HierarchyID performance problems... Really???

Question

HierarchyID performance problems... Really???

Viewing 15 posts - 16 through 30 (of 32 total)

You must be logged in to reply to this topic. Login to reply

Jeff Moden SSC Guru Points: 1004614 More actions · Answer 1

Sean Lange (10/4/2011)
I could of course do this pretty simple with an adjaceny list but...

Oddly enough, I've found "hybrid" tables that contain an Adjacency List, Hierarchical Path (without the HierarchyID, so far), and Nested Sets to have advantages that no one particular method has.
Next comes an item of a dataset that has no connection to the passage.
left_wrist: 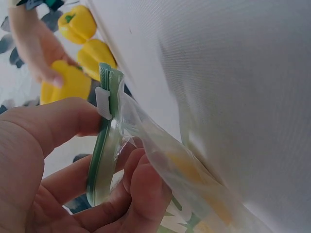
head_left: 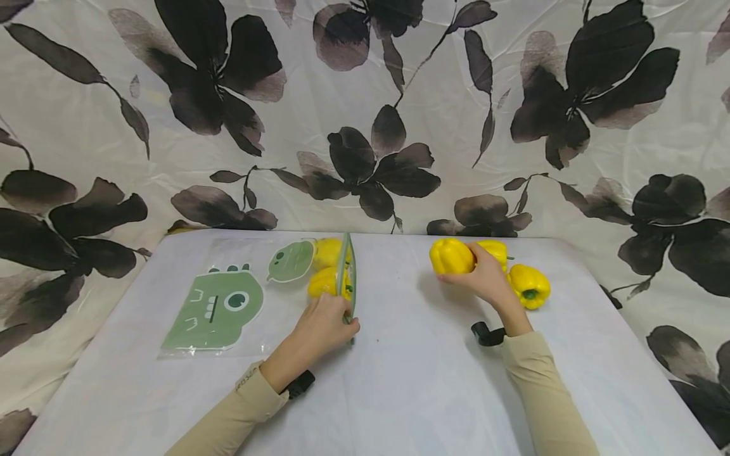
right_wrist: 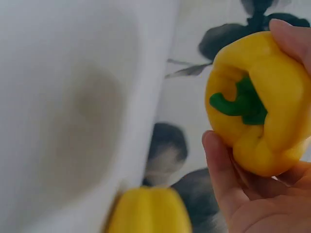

For example and as you've said, it's very easy to move, add, and delete nodes and whole sub-trees in the Adjacency List (a human can easily eye-ball the correct changes, if necessary) but there's some blinding speed and query flexibility to be had with Nested Sets.

--Jeff Moden

RBAR is pronounced "ree-bar" and is a "Modenism" for Row-By-Agonizing-Row.
First step towards the paradigm shift of writing Set Based code:
________Stop thinking about what you want to do to a ROW... think, instead, of what you want to do to a COLUMN.

Change is inevitable... Change for the better is not.

Helpful Links:
How to post code problems
How to Post Performance Problems
Create a Tally Function (fnTally)

Jeff Moden SSC Guru Points: 1004614 More actions · Answer 2

CGSJohnson (10/4/2011)
Hi, Jeff. Sorry, but I cannot talk about it all. However, one use would be for the common goal of organizational structure.
Thanks...Chris

Understood. Thanks for the thought, anyway.

Yep... I agree... organizational structures are a primary use of hierarchies.

--Jeff Moden

RBAR is pronounced "ree-bar" and is a "Modenism" for Row-By-Agonizing-Row.
First step towards the paradigm shift of writing Set Based code:
________Stop thinking about what you want to do to a ROW... think, instead, of what you want to do to a COLUMN.

Change is inevitable... Change for the better is not.

Helpful Links:
How to post code problems
How to Post Performance Problems
Create a Tally Function (fnTally)

Jeff Moden SSC Guru Points: 1004614 More actions · Answer 3

I guess I can wrap this thread up by saying I've done a deeper dive on some of the internet posts that claim performance problems with the HierarchyID datatype and its related methods. So far, all of them have turned out to be "false alarms" where certain (bad) programming practices, such as the use of non-SARGable search predicates, were used that would slow down any query and not just those related to the HierarchyID.

I haven't given up the search for actual performance problems caused by the use of the HierarchyID datatype or related methods, but I'm going to turn my efforts more to comparing performance between the HierarchyID methods and Nested Set methods.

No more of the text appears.